The infrastructure of news and information in this country is in dire need of a boost at the local level. Fewer informed citizens and less accountability reporting means more room for disinformation to spread. Local news is a critical part of the infrastructure of democracy. It needs to be rebuilt.


Jim Milke
Fire Protection Engineering Professor and Chair, A. James Clark School of Engineering

1. Improved funding of emergency services to provide proper protective equipment and medical and firefighting equipment, whether such service is being provided in an urban, suburban or rural setting. 2. Increased coverage and reliability of Wi-Fi services to enable reliance on such throughout all 50 states, D.C. and U.S. territories to be a primary means of communication between buildings and monitoring services for fire and security alarms.


Nicole Mogul
Electrical and Computer Engineering Lecturer, A. James Clark School of Engineering

With equity.
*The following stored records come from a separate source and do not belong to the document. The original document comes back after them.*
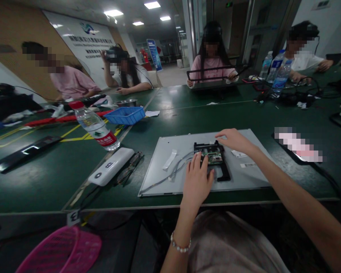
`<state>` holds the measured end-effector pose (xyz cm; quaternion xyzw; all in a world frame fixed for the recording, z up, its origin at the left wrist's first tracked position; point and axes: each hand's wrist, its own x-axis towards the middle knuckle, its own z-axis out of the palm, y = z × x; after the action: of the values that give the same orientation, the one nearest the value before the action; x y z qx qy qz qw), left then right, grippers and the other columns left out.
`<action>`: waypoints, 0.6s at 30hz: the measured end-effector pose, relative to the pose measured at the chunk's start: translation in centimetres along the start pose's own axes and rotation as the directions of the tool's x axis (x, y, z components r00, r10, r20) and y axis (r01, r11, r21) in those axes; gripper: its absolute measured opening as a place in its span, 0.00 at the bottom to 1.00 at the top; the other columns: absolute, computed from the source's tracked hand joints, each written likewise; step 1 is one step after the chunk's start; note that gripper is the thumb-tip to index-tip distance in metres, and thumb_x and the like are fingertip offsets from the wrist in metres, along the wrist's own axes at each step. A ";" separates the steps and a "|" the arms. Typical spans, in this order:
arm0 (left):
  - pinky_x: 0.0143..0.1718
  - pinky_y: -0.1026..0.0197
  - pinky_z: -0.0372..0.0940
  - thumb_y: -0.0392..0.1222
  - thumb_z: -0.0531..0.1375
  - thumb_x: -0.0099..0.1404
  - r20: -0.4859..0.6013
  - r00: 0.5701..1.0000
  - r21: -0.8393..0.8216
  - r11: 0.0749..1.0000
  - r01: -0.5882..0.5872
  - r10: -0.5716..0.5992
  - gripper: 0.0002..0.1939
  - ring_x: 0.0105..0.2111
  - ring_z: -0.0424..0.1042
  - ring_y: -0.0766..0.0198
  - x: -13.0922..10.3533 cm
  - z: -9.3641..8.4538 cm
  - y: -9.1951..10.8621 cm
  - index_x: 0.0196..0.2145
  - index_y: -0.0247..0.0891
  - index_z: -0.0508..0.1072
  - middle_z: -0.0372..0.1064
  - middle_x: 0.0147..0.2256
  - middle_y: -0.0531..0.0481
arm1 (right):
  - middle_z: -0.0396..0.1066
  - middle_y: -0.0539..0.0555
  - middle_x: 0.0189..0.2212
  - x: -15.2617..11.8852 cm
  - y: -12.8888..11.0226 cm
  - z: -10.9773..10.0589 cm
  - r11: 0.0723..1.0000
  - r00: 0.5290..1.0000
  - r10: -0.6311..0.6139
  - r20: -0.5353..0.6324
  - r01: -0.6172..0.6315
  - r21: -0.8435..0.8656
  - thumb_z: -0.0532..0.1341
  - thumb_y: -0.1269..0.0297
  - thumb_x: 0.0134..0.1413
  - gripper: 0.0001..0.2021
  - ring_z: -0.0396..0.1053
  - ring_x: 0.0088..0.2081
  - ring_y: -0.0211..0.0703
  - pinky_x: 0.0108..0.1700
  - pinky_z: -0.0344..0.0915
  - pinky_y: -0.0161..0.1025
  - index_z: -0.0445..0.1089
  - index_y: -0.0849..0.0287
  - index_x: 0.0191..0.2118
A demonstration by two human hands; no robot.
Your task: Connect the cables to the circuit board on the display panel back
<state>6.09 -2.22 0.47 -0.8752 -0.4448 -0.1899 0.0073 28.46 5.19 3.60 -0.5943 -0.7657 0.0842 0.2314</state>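
We have the black plastic frame (pixel 224 172) with its green circuit board (pixel 215 156) on the middle of the flat grey panel (pixel 156 163), which lies near us on the tabletop (pixel 170 113). Our left hand (pixel 196 180) has its fingers spread over the near left part of the board, its grip loose and closed around nothing. Our right hand (pixel 234 141) reaches to the frame's far right corner; whether its grip pinches the edge, we cannot tell.

The frame looks light and fairly stiff, though its narrow arm on the near right could flex or snap if we lifted by it alone. The board seems the fragile part, so we would take hold of the solid black edges at left and right, keeping our fingertips off the small parts and sockets. The grey cables (pixel 177 170) running off to the left look soft and bendy; we would let them follow slackly and never pull by them, since their joints may be weak.

The panel beneath seems rigid but thin, broad and smooth, likely awkward to carry and easily scratched. For that, we would hold opposite outer edges with both hands, keeping it level so the frame does not slide.
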 end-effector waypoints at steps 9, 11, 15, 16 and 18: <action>0.61 0.44 0.51 0.44 0.50 0.69 0.003 1.000 -0.009 1.000 0.002 -0.002 0.24 0.64 0.48 0.51 -0.1 0.0 0.0 0.61 0.37 0.56 0.49 0.64 0.39 | 0.76 0.57 0.43 -4.4 5.2 -3.0 0.968 0.953 0.239 0.188 -0.249 0.027 0.63 0.66 0.49 0.16 0.72 0.44 0.49 0.47 0.67 0.42 0.75 0.60 0.45; 0.61 0.45 0.51 0.44 0.50 0.69 0.002 1.000 -0.009 1.000 0.000 0.000 0.24 0.64 0.48 0.51 -0.1 0.1 0.0 0.61 0.37 0.57 0.49 0.64 0.39 | 0.76 0.56 0.42 -5.2 5.8 -2.7 0.961 0.944 0.234 0.231 -0.261 0.095 0.64 0.65 0.47 0.16 0.73 0.43 0.48 0.46 0.68 0.42 0.75 0.59 0.45; 0.61 0.45 0.51 0.44 0.49 0.69 -0.001 1.000 -0.008 1.000 -0.002 0.002 0.23 0.64 0.48 0.51 0.0 0.0 0.0 0.60 0.37 0.57 0.50 0.63 0.39 | 0.77 0.55 0.39 -5.9 5.6 -1.9 0.953 0.949 0.198 0.245 -0.246 0.180 0.64 0.64 0.47 0.12 0.73 0.40 0.46 0.43 0.68 0.40 0.76 0.58 0.40; 0.61 0.45 0.51 0.44 0.49 0.69 0.001 1.000 -0.007 1.000 -0.001 0.001 0.23 0.64 0.48 0.51 0.0 0.0 0.0 0.60 0.37 0.57 0.50 0.64 0.39 | 0.77 0.54 0.38 -5.9 5.5 -1.8 0.951 0.949 0.198 0.244 -0.246 0.186 0.64 0.64 0.47 0.11 0.73 0.39 0.46 0.42 0.68 0.40 0.76 0.58 0.38; 0.62 0.45 0.51 0.45 0.50 0.69 0.006 1.000 -0.008 1.000 0.001 -0.001 0.23 0.64 0.48 0.51 -0.1 0.0 0.0 0.60 0.37 0.57 0.50 0.64 0.39 | 0.77 0.54 0.34 -5.8 5.2 -1.6 0.946 0.946 0.206 0.251 -0.259 0.198 0.63 0.65 0.48 0.08 0.73 0.37 0.44 0.41 0.68 0.39 0.75 0.58 0.35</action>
<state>6.04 -2.26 0.46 -0.8757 -0.4445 -0.1888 0.0025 34.77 0.87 1.47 -0.6369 -0.6963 0.2657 0.1973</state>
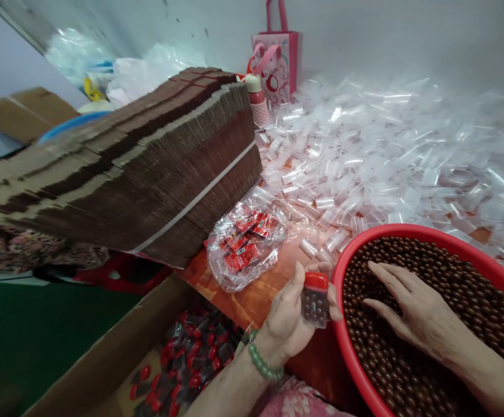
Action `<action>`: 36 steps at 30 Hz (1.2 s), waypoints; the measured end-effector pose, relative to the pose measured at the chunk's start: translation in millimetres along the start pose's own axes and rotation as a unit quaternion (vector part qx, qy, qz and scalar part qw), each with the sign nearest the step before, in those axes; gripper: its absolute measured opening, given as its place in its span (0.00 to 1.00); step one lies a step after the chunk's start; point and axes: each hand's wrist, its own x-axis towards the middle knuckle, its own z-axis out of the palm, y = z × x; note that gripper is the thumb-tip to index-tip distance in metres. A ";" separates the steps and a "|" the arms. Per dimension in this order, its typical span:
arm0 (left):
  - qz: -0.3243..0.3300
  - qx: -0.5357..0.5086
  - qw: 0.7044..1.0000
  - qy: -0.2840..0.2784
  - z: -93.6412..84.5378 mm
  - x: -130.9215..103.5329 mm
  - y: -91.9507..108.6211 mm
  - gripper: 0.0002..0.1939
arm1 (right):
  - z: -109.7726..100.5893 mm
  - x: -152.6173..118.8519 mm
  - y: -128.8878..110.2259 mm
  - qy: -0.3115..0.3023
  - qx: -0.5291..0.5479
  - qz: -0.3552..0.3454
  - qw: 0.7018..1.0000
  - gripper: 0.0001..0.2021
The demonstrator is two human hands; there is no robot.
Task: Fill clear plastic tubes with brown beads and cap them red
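My left hand (293,315), with a green bead bracelet (262,360) at the wrist, holds a small clear container (315,301) with a red cap. Dark round balls show through its wall. To the right, my right hand (403,301) rests on dark brown balls (442,269) in a red basin (342,289); its thumb and fingers are apart. Left of the basin, a clear plastic bag (243,246) holds red printed packets. Many red-capped containers (195,353) lie in a cardboard box (104,362) below my left hand.
Clear plastic containers (390,150) are heaped over the back and right of the table. A strapped stack of flattened cardboard (160,168) fills the left. Behind stand a pink bottle (257,98) and a pink gift bag (280,66). The orange tabletop (234,301) shows at centre.
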 end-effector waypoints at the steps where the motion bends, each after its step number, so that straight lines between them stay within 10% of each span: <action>1: 0.002 -0.007 1.000 -0.001 -1.3 -1.4 -2.6 0.29 | 1.6 -0.9 3.3 -0.005 0.000 0.000 1.000 0.22; 12: 0.100 0.037 0.991 0.085 -30.2 -32.1 3.7 0.17 | 7.7 -7.6 14.9 -0.048 -0.013 -0.002 0.999 0.15; 17: 0.243 0.175 0.930 0.210 -76.4 -72.6 18.1 0.19 | 10.1 -8.9 15.3 -0.046 -0.008 -0.003 0.999 0.15; 24: 0.172 0.090 0.911 0.365 -158.5 -136.0 34.1 0.24 | 8.5 -6.9 12.7 -0.052 -0.007 0.004 0.999 0.15; 27: 0.162 0.171 0.840 0.489 -193.0 -154.9 38.4 0.24 | 9.9 -7.3 13.8 -0.057 -0.006 0.012 0.998 0.15; 31: 0.073 0.388 0.650 0.649 -204.3 -164.1 48.5 0.31 | 11.8 -8.3 12.8 -0.061 -0.025 0.021 0.998 0.15; 36: 0.309 0.623 0.544 0.470 -136.9 -113.9 45.3 0.16 | 10.2 -6.7 9.5 -0.070 -0.049 0.017 0.996 0.14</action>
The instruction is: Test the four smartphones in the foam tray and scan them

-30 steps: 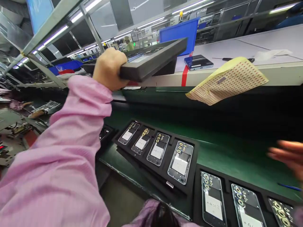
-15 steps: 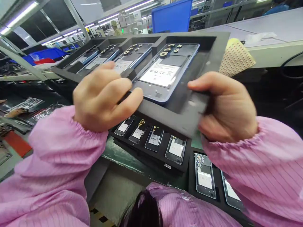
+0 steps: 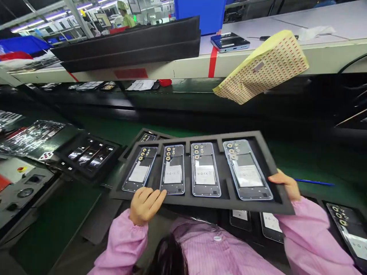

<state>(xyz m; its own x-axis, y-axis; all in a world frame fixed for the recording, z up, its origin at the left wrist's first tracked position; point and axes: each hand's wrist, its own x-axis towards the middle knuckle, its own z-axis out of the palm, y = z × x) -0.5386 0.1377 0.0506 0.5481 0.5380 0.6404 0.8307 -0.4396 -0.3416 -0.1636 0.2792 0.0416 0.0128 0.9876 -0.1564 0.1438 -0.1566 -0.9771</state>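
Note:
A black foam tray (image 3: 200, 203) holding several smartphones without back covers is gripped between my two hands. My left hand (image 3: 145, 203) is closed over its near edge, fingers curled beside a phone (image 3: 173, 172). At the right end, my right hand (image 3: 287, 183) grips the tray with the thumb on top, near another phone (image 3: 248, 172). Each phone shows camera rings and a white battery label. Partly covered by the held tray is another tray (image 3: 126, 152) with a phone in it. More phones (image 3: 272, 226) lie in a tray below, at the right.
Black trays (image 3: 126, 44) sit on the shelf (image 3: 183, 68). Beside them lies a phone (image 3: 230, 42), and a yellow dotted sheet (image 3: 258, 68) hangs over the shelf edge. A tray with dark parts (image 3: 88, 154) stands left. A blue pen (image 3: 314, 182) lies right. A person (image 3: 125, 15) is in the background.
The held tray has come down from up close near the shelf to a flatter pose over the bench. Both hands moved down with it, still gripping. The shelf behind is now visible.

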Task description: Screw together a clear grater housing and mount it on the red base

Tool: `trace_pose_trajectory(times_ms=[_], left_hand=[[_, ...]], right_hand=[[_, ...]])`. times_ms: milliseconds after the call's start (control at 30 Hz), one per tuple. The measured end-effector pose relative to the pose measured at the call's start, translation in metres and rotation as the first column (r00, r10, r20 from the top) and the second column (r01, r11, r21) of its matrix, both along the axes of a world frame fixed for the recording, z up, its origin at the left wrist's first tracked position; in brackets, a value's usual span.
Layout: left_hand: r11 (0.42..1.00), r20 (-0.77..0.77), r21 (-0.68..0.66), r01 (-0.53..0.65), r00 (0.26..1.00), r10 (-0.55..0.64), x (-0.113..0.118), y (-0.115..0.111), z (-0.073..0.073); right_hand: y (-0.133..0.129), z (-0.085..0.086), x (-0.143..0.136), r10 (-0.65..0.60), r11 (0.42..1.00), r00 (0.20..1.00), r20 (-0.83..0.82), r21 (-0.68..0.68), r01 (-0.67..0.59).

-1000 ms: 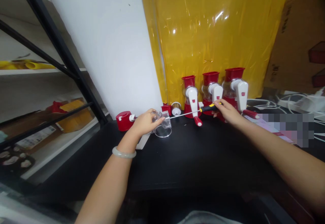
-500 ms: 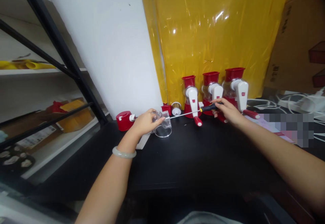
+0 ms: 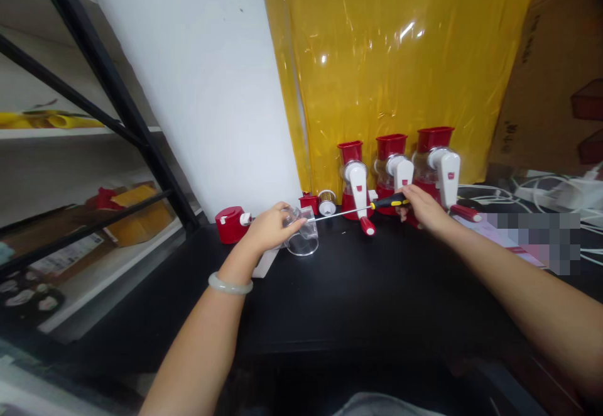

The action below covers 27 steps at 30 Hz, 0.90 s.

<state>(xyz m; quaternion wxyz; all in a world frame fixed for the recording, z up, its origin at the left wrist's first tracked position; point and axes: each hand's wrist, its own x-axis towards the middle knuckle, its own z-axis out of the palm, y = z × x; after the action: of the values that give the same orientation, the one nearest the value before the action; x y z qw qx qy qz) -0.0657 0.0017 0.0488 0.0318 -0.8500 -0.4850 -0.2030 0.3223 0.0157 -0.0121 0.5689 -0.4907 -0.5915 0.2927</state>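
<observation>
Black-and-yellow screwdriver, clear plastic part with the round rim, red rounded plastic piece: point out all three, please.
Black-and-yellow screwdriver (image 3: 387, 202): head view, on its handle.
Clear plastic part (image 3: 309, 231): head view, on its see-through wall.
Red rounded plastic piece (image 3: 230, 227): head view, on its side.

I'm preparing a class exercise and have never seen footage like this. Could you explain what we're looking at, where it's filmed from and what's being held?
There is no machine arm here: these are a person's two bare hands, filmed by one camera worn on the head, looking forward and down. The left hand holds a clear plastic housing at a black table. The right hand holds a screwdriver, its shaft pointing to the housing; the tip is too unclear to make out. Behind stand three crank-handled drum graters, red and white. A loose grater drum lies left of them, and a red round part sits beyond the left hand.
</observation>
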Motion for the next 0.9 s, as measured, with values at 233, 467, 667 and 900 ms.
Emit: trace_pose_trajectory(times_ms=[233,467,667,900], left_hand=[[1.0,-0.012,-0.003,-0.01,1.0,0.01,0.0,0.0,-0.001],[1.0,-0.003,-0.003,-0.005,1.0,0.005,0.0,0.0,0.0],[1.0,0.005,-0.005,-0.003,1.0,0.003,-0.001,0.001,-0.001],[1.0,-0.004,0.0,-0.005,1.0,0.005,-0.001,0.001,-0.001]], right_hand=[[-0.004,0.009,-0.007,0.0,0.999,0.985,-0.173,-0.048,-0.009],[-0.009,0.006,-0.006,-0.024,0.995,0.999,-0.031,-0.099,0.021],[-0.005,0.001,-0.002,-0.057,0.998,0.996,0.066,-0.024,0.059],[-0.002,0.002,-0.002,-0.081,0.996,0.993,0.09,-0.033,0.084]])
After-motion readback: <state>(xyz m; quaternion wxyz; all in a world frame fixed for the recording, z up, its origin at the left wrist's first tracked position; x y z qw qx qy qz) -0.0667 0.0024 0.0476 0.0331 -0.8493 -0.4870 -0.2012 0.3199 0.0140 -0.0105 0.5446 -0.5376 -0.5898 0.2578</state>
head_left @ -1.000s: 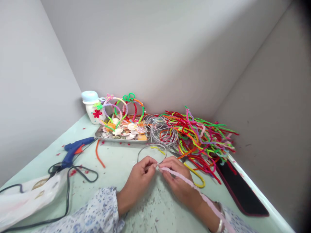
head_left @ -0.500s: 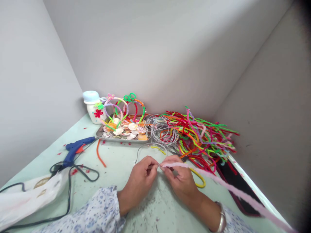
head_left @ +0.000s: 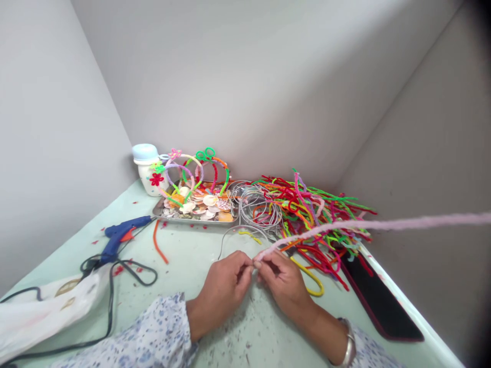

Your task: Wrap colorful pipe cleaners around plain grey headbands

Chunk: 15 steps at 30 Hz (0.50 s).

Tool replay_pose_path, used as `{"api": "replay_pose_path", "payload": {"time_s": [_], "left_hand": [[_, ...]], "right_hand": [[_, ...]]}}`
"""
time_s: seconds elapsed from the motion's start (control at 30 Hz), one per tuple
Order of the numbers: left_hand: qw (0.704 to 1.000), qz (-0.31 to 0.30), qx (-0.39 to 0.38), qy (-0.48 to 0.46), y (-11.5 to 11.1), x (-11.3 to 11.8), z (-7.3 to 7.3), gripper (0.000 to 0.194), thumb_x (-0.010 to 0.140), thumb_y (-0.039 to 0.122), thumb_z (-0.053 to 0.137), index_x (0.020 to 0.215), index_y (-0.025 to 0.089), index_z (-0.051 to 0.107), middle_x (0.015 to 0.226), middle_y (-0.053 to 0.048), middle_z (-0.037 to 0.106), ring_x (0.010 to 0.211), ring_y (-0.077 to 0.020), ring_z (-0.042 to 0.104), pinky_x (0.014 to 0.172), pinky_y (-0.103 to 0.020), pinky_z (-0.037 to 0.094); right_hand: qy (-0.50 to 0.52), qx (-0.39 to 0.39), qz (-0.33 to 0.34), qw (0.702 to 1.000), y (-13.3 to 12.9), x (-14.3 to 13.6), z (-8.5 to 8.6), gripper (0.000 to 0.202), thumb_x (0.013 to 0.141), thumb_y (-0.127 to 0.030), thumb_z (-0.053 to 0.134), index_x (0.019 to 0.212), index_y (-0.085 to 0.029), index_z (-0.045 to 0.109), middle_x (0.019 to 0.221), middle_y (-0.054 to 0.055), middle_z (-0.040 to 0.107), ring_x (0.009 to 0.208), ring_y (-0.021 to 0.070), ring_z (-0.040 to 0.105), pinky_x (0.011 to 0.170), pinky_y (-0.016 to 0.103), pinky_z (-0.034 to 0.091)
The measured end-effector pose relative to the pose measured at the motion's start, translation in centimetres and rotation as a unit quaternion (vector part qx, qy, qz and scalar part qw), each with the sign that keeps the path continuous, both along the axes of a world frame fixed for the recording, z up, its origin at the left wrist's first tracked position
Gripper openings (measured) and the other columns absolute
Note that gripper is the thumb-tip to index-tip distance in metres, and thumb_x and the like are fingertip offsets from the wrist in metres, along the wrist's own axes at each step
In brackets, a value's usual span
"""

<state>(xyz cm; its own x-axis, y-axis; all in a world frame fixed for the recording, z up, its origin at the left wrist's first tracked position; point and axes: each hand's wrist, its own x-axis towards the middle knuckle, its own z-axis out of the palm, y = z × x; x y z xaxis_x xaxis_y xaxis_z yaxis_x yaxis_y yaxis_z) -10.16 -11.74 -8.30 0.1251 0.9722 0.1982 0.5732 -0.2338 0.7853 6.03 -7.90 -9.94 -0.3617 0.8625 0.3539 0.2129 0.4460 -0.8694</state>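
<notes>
A fuzzy pale pink pipe cleaner runs from the fingertips of my right hand out past the right edge of view. My right thumb and index finger pinch it near its end. Tip to tip with them, the fingers of my left hand are pinched closed; what lies between them is too small to make out. A thin grey wire arcs just behind both hands, its ends hidden by them. Beyond my right hand lie yellow-handled scissors, partly covered.
A metal tray holds shells and fuzzy headbands. Beside it are a coil of grey wire and a heap of coloured pipe cleaners. A blue glue gun with a black cord, a white jar and a black case lie around.
The long free part of the pink pipe cleaner has swung upward, from slanting down at the right to nearly level. The grey wire has shifted slightly right. Both hands stay pinched together.
</notes>
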Motion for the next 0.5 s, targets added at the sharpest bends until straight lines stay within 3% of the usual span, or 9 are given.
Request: {"api": "replay_pose_path", "payload": {"time_s": [0.3,0.5], "left_hand": [[0.999,-0.018,0.005,0.040,-0.15,0.00,0.10,0.020,0.093,0.025,0.040,0.087,0.020,0.059,0.083,-0.003,0.064,0.073,-0.0167,0.057,0.067,-0.025,0.038],[0.999,-0.017,-0.004,0.046,-0.16,-0.13,-0.10,0.020,0.093,0.025,0.041,0.087,0.021,0.059,0.083,-0.001,0.065,0.074,-0.0159,0.059,0.068,-0.025,0.040]], "right_hand": [[0.048,-0.079,0.019,0.996,0.16,-0.29,-0.44,0.017,0.090,-0.033,0.054,0.081,-0.020,0.061,0.077,-0.001,0.051,0.057,0.0114,0.056,0.051,0.022,0.047],[0.024,-0.099,0.014,0.995,0.14,-0.25,-0.15,0.018,0.090,-0.032,0.054,0.078,-0.019,0.060,0.070,-0.002,0.052,0.055,0.0111,0.054,0.053,0.022,0.045]]}}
Fund projects that will benefit the most underprivileged groups—either in neighborhoods where they live, their transportation, or by giving them jobs. Infrastructure should start in communities to create walkable, peaceful and climate-resilient places to live and work.


Derek Paley
Willis H. Young Jr. Professor of Aerospace Engineering Education, A. James Clark School of Engineering

Infrastructure to produce sustainable transportation modalities including personal electric vehicles, bicycles and scooters. This includes lanes, charging stations, parking, incentives, etc.


Devon Payne-Sturges
Associate Professor, Maryland Institute for Applied Environmental Health, School of Public Health

The Biden administration should prioritize infrastructure investments in rural communities, which would have a significant environmental justice impact. In her 2020 book “Waste,” Catherine Coleman Flowers describes in striking detail how the lack of proper waste sanitation in rural America exacts a phenomenal toll on public health and human dignity.


Gibson Scisco
Postdoctoral Researcher of Materials Science and Engineering, A. James Clark School of Engineering

Modernization of the power grid to allow for decentralized power generation and distribution through individual solar-powered homes should be a top priority. Solar energy could drastically cut emissions even using the most basic polycrystalline silicon solar panels if deployed at scale, but efficient handling of this new clean energy is vital.


Marvin A. Titus
Associate Professor of Higher Education, College of Education

More physical capital investment is needed to maintain aging buildings or construct new ones at public higher education institutions, which face extremely high deferred maintenance costs. This is particularly the case at historically Black and other institutions serving underrepresented minority students.


David Tomblin
Senior Lecturer, A. James Clark School of Engineering

Identifying and renovating infrastructure that has created barriers between communities (e.g., highways that have disrupted communities), race and socio-economic class. Making sure new infrastructure doesn’t create similar divisions and serves as broad a swath of society as possible.


Arnaud Trouvé
Fire Protection Engineering Professor, A. James Clark School of Engineering

Development of an infrastructure to manage the risk of wildfires and wildland-urban interface fires. The system will be based on airborne and/or spaceborne detection technologies combined with weather observations, dynamic estimates of vegetation fuel properties, computational forecasting of the fire spread and actionable estimates of the fire risk.


Gregg Vanderheiden
Professor and Trace Research & Development Center Director, College of Information Studies

Infrastructure should start with ensuring that everyone can access and use the internet. That includes not just the final mile (hooking up to their house) but the final foot (an interface that each person can use regardless of age, disability or technical skill).